A. The source of groceries is kind of varied, sometimes they come from the YMCA. For the last couple months, we’ve had a really generous community member donating hundreds of dollars in Vietnamese produce to distribute every Friday. And sometimes we have also used funding to purchase our own produce, because sometimes the bags we get from the YMCA aren’t the most suitable for a lot of the population that we serve, so we try to complement them with veggies that are more commonly used in Vietnamese cooking.

Q. How many volunteers do you have in the program?

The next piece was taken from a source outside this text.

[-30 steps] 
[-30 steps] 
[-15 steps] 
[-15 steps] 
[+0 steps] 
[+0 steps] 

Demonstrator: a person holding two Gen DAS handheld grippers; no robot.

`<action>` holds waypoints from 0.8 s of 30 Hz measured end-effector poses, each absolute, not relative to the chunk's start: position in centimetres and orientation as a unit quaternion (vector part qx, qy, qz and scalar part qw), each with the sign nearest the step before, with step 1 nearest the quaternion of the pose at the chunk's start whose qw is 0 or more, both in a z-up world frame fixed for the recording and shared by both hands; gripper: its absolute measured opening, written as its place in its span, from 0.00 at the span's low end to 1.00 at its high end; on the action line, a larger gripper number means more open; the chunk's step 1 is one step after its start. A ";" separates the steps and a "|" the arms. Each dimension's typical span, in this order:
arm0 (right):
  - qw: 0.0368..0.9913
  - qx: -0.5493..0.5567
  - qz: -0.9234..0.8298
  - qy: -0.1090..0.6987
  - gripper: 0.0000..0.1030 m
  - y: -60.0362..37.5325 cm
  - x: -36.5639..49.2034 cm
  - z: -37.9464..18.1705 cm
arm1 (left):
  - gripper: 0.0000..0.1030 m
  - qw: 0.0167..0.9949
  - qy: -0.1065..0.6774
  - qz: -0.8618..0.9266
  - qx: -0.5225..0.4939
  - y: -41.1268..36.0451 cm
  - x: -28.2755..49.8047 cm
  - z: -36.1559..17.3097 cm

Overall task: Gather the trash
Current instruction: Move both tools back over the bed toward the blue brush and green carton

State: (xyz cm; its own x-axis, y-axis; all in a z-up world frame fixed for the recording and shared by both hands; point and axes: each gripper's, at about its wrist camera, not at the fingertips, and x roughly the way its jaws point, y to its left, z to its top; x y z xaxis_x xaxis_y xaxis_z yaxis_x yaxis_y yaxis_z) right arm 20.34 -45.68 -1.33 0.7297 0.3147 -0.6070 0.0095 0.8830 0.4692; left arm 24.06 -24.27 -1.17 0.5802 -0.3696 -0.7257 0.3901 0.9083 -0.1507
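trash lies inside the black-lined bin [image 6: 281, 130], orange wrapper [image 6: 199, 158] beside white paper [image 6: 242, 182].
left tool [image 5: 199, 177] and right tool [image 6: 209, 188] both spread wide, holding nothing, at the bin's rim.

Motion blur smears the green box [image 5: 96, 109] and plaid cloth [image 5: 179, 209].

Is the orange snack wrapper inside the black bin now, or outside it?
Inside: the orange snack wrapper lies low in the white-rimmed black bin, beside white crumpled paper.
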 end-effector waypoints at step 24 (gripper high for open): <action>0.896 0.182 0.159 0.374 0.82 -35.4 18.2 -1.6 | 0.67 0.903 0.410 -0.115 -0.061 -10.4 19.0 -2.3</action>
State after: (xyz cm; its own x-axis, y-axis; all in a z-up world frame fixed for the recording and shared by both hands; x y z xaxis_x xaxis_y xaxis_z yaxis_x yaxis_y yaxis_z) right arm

A. VietAID received a grant from the city for Workforce Development to hire temporary workers, particularly workers who are unemployed during the coronavirus and help them develop professional skills. So, I have a team of three including myself right now with unemployment matters. For the meal site, we’re also using the grant we have to hire about five to six temporary workers to help me on site. We are really trying to kind of funnel money into our communities because they really need it right now.

Q. What motivates you to keep going? 

A. Honestly, it’s knowing that I’m really lucky to be secure in my job and in a relatively secure financial situation but I know that there are a lot of folks that are counting on the work that my staff and I do. I keep that in mind when I’m frustrated with daily interactions, maybe because people aren’t observing social distancing guidelines, or because I sort of have to repeat myself over and over about the process.

Q. What do you wish people knew about your work? 

A. I notice just in my interactions with a lot of folks is that there’s a lot of conflation. I’ve had folks talk to me on the phone and assume that I work for the Department of Unemployment Assistance and I’d have to explain that, “No, I don’t. I don’t work directly for the government, I just work for a community organization, and we’re trying to help people navigate these public systems.” 

We’re in it for the long haul but looking forward, what we really want to do is try to change these public systems because the government is supposed to be the institution that makes sure that no one slips through the cracks, that everyone is provided for.

As a community organization, we can definitely play a supporting role, but in the long term, it’s through advocacy and fighting for changes in the laws, and that’s how we can make sure that in the long term everyone can get what they need.